• [AIM OF THE TASK]:
Copy all lines in the material holding the string "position".
--- START ---
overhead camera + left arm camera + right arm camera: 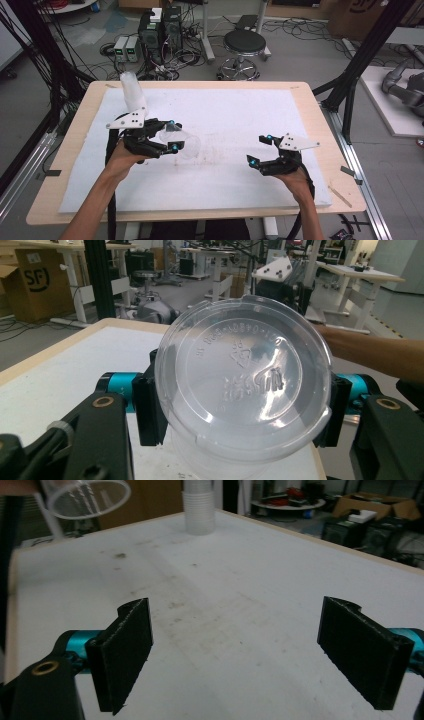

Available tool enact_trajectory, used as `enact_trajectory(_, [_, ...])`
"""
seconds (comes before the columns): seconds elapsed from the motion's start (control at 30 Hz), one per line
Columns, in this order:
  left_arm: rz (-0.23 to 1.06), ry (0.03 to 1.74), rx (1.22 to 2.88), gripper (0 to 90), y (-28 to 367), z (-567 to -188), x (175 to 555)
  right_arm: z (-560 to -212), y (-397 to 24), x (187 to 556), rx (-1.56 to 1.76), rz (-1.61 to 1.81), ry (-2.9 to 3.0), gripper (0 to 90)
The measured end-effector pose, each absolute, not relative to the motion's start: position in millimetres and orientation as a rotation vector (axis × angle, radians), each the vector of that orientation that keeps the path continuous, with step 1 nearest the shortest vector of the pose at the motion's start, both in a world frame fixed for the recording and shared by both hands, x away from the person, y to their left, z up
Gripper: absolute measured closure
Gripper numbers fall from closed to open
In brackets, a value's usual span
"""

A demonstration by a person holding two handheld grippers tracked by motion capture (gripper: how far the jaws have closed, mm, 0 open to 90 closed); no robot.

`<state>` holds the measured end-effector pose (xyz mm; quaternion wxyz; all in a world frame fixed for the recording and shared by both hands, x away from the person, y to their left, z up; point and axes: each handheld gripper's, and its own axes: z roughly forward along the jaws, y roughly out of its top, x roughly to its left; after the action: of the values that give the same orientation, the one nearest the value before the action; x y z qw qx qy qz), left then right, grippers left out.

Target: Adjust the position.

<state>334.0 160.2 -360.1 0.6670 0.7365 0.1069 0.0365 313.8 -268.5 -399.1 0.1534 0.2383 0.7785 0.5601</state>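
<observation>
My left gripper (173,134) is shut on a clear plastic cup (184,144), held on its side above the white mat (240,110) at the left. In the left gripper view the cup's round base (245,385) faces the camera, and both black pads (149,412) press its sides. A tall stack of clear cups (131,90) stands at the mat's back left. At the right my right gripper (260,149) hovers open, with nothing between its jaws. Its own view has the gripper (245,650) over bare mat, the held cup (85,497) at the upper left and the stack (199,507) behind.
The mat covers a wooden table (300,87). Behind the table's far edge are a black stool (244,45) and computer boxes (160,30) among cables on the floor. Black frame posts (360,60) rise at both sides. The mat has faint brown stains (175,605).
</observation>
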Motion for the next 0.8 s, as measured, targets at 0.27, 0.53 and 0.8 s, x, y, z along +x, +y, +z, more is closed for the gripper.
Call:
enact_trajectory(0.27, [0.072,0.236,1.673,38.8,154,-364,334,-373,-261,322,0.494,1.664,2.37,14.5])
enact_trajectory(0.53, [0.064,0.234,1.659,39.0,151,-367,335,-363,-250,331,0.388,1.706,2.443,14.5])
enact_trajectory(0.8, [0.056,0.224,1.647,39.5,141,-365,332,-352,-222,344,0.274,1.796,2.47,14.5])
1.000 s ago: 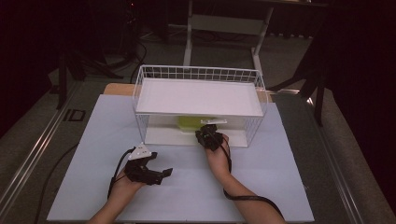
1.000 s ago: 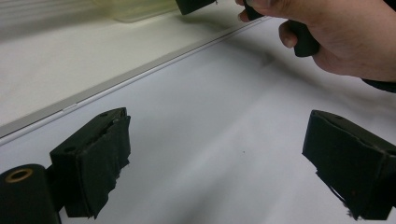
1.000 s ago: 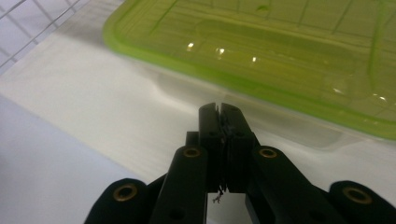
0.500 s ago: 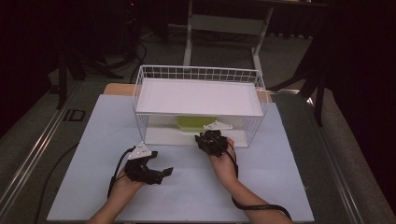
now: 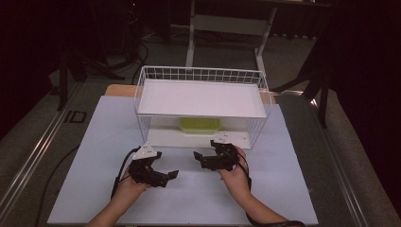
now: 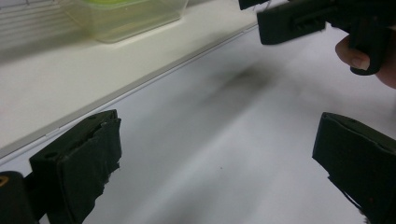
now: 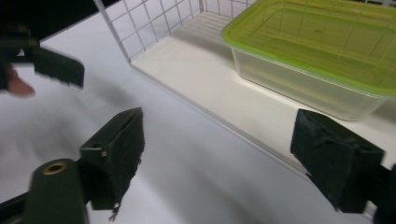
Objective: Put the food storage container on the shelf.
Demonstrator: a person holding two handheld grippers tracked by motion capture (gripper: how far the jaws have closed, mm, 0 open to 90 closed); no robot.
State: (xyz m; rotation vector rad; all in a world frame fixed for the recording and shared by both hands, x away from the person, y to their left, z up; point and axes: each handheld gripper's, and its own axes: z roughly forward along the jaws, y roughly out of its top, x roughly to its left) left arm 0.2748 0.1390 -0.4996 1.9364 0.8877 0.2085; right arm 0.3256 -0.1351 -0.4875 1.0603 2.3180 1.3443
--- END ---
• [RESPONSE AREA]:
The measured end-effector pose, each absolute, not relative to the motion's start: position in millimetres and orientation as a rotation vector (axis × angle, radians), each the vector of that orientation that keeps the path continuous, with step 1 nearest the shortest vector of the pose at the motion's start, both in a world frame fixed for the recording and shared by both hands, x away from the person, y to their left, z up
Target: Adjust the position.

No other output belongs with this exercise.